I immediately knew what he was referring to. He had given me a task to complete. Though I had been working on it diligently for almost two years, I had slacked off recently to attend to other, less important matters—the ordinary things of life that keep us busy, day in and day out.
The voice continued. “No more detours. No more getting sidetracked … You have gotten in the way of the vision I have for you. You have been a block to entering your own destiny.”
Whoa! That was not an easy word to hear, but there was no condemnation in his rebuke. God was just trying to get through to me, pure and simple. My responsibility was to respond appropriately. As I meditated on all these happenings, a much-larger picture of the challenges we all face in our relationships with God began to emerge. The reality is that almost all of us have blind spots in our connections with God. It took me much too long to recognize mine. Some I had suppressed, and others—well, I just wasn’t in touch with them. These are the places in the heart that we’re too embarrassed to admit, too ashamed to enter into, or too afraid to explore—either with God, with others, or perhaps even with ourselves.

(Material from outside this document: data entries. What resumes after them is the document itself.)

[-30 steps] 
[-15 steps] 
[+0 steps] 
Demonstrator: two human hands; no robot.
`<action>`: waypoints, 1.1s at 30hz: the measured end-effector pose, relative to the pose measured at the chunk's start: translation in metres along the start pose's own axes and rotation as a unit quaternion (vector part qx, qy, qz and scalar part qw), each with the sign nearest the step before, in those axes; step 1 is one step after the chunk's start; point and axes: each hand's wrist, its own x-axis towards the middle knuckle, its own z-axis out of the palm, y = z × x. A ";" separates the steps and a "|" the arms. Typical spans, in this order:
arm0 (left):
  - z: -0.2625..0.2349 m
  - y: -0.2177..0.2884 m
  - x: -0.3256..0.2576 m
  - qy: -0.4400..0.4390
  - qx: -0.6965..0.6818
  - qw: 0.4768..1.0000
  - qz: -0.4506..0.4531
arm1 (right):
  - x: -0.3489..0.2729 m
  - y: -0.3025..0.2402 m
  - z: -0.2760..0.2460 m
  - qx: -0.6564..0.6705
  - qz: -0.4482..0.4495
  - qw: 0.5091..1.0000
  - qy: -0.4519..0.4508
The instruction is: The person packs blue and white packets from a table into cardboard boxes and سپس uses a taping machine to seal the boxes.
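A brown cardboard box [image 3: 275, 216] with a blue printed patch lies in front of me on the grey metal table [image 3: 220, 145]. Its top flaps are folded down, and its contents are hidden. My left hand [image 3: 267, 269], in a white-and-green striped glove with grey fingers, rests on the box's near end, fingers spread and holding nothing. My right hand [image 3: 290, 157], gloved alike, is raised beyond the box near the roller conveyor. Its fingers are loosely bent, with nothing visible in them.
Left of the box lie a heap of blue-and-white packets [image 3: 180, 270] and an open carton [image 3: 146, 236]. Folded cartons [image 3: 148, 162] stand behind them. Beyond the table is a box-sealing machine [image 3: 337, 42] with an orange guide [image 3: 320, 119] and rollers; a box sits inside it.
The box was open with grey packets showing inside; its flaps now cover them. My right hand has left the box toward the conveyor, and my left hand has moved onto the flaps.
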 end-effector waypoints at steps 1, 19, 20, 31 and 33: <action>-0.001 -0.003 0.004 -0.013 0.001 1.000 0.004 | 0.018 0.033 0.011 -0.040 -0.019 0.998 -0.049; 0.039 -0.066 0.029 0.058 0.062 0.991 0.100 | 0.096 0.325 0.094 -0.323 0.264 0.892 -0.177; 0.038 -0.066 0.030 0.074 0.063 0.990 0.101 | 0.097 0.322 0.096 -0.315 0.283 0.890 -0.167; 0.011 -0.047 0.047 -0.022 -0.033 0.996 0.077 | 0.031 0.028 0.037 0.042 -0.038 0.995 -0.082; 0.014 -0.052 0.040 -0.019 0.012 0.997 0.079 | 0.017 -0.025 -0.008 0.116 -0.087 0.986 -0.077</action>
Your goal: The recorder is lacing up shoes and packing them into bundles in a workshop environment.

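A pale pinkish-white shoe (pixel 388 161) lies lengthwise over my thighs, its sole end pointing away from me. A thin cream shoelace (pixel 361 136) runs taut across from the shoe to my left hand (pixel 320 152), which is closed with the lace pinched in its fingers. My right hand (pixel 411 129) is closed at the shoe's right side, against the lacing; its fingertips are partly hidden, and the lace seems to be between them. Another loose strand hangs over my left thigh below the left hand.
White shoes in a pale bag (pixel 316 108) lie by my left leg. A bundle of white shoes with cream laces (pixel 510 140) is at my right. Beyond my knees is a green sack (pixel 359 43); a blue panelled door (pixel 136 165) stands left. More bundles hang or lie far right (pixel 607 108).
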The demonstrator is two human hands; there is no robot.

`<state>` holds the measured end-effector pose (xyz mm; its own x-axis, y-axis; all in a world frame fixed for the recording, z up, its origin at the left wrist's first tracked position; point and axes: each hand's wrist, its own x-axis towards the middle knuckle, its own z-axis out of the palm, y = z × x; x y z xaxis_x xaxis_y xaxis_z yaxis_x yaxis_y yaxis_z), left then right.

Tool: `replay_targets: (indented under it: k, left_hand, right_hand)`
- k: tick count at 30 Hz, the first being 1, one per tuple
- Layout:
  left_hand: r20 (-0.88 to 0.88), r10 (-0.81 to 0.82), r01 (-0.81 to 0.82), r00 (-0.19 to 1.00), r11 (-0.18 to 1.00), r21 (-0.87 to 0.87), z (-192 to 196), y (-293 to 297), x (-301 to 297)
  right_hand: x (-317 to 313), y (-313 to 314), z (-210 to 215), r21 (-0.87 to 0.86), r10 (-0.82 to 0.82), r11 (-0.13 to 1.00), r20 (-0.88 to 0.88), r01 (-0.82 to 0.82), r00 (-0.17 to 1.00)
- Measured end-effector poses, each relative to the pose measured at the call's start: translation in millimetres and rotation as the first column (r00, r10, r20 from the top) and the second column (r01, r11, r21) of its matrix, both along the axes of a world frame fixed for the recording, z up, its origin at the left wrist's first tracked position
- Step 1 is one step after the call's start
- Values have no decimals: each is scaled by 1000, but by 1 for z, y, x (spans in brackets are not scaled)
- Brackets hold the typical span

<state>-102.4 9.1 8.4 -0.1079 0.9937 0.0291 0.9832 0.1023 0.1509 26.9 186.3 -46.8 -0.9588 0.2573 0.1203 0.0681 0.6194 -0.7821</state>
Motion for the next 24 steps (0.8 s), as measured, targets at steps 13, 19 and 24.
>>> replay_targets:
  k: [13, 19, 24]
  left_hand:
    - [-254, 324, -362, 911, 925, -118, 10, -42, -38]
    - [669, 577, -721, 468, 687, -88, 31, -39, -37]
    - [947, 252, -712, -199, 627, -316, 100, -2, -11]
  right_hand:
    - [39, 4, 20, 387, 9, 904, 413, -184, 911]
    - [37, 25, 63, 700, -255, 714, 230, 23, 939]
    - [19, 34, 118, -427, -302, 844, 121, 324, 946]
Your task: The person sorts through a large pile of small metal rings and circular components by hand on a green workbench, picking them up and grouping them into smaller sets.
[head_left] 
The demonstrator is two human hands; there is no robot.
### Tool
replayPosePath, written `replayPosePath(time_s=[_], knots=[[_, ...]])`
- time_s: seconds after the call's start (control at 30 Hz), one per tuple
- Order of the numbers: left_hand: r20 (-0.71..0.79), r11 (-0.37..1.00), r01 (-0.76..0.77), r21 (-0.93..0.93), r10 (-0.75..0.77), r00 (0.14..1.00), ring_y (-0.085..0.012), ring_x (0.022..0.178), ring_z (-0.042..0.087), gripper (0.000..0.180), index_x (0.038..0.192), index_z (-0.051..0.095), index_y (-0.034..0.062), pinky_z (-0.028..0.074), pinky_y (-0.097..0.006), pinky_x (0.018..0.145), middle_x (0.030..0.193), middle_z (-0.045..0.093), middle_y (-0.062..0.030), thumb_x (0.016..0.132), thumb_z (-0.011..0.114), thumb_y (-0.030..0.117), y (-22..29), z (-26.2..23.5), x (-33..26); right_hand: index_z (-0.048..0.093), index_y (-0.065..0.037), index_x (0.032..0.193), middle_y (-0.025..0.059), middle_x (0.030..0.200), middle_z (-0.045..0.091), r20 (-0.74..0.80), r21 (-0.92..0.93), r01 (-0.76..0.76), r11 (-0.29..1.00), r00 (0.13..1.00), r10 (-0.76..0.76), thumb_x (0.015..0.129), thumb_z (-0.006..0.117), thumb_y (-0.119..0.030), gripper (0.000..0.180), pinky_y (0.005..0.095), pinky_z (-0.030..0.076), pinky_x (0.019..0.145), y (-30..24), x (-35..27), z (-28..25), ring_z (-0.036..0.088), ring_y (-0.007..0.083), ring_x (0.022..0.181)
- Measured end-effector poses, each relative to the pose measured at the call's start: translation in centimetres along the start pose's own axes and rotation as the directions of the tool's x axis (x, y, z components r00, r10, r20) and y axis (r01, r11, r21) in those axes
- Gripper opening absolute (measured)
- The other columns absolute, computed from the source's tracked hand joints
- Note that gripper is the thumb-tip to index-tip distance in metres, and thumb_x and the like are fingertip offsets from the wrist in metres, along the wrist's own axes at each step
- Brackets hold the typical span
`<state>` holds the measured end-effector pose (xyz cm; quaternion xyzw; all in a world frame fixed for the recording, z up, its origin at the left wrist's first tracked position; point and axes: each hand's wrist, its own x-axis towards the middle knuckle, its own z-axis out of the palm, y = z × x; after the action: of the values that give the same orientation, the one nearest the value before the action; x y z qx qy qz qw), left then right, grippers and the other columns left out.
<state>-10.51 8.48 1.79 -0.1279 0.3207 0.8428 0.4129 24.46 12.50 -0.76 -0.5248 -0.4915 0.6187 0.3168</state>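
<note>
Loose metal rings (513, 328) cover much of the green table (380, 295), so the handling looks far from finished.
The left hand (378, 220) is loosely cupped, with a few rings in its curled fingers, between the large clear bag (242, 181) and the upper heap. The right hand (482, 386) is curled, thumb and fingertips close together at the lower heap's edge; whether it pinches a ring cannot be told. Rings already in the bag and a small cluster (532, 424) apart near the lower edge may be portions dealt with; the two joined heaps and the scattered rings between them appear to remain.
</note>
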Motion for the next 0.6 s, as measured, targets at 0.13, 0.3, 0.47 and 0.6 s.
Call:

So, what do we do? We hide. It’s kind of a variation of impostor syndrome. We try to make things look good on the outside. We don various masks, depending on whom we are with. It might be the mask of competence at work, of confidence with friends, or of joy at church. But when we withdraw into quiet solitude for a few moments to gather our “true” selves, the elusive questions of life simmer to the surface from the depths of our souls. About the lives we are living. About God. About who we are. About who we are not. About where we’re headed. And if we’ll ever get there.
If you’re being honest with yourself, the truth is that, like me, you probably have also created “detours” or have otherwise gotten sidetracked in your relationship with God. You would like it to be better, but you know that, way down, something is off. You may not be sure exactly what it is, but it’s just not right. The connection isn’t as strong as you would like it to be.
As I was praying about all this, the story of the Old Testament prophet Elijah came to my mind (1 Kings 19). That passage definitely has some good “deep” for us.
After Elijah scores a stunning victory over hundreds of pagan prophets under the control of Queen Jezebel, the wicked monarch vows to take the seer’s life in revenge. Thoroughly intimidated, the man of God bolts. Alone and exhausted after a two-hundred-mile trek through the desert, Elijah eventually hides in a cave on Mt. Sinai, the same mountain where Moses had encountered God centuries before. There, God speaks to him.
“Elijah, what are you doing here?” God asks.
After a response filled with self-pity and self-defense, God summons the prophet to come to the mouth of the cave. As Elijah lingers there, a tornado roars past, hurling rocks all about him. But God is not in the tornado. Then the earth heaves in random, convulsive waves, jolting the mountain in its fury. But God is not in the earthquake. Then fire streaks down from the firmament, blazing a path of destruction around the old man. But God is not in the fire. Finally, a stillness descends. From the midst of a gentle breeze, a serene whisper from the heart of God beckons the man of God a second time.
“Elijah, what are you doing … here? Here is not where you’re supposed to be. Here is not who you’re supposed to be. I have more for you, so much more. But you cannot accomplish what I have for you out here in the wilderness, hiding in the shadows of a cave. Now, go! Be the mighty man of God I have called you to be! Do what I have called you to do!”
The powerful prophet had gotten so distracted and unfocused in his relationship with God that he had forgotten who he was and who was with him.
That is how it is for many believers. Rather than leaning into God for strength to fight the various “Jezebels” who seek to subdue us in the battles of life, we retreat into caves. They are not physical caves as they were for Elijah, but caves of our own making … in the heart. We believe these caverns cloak us, protect us from harm—from the tornadoes, the earthquakes, and the burning, pressing needs of life. And we hide there. Hopefully, only for a season. But tragically, for some, for a lifetime.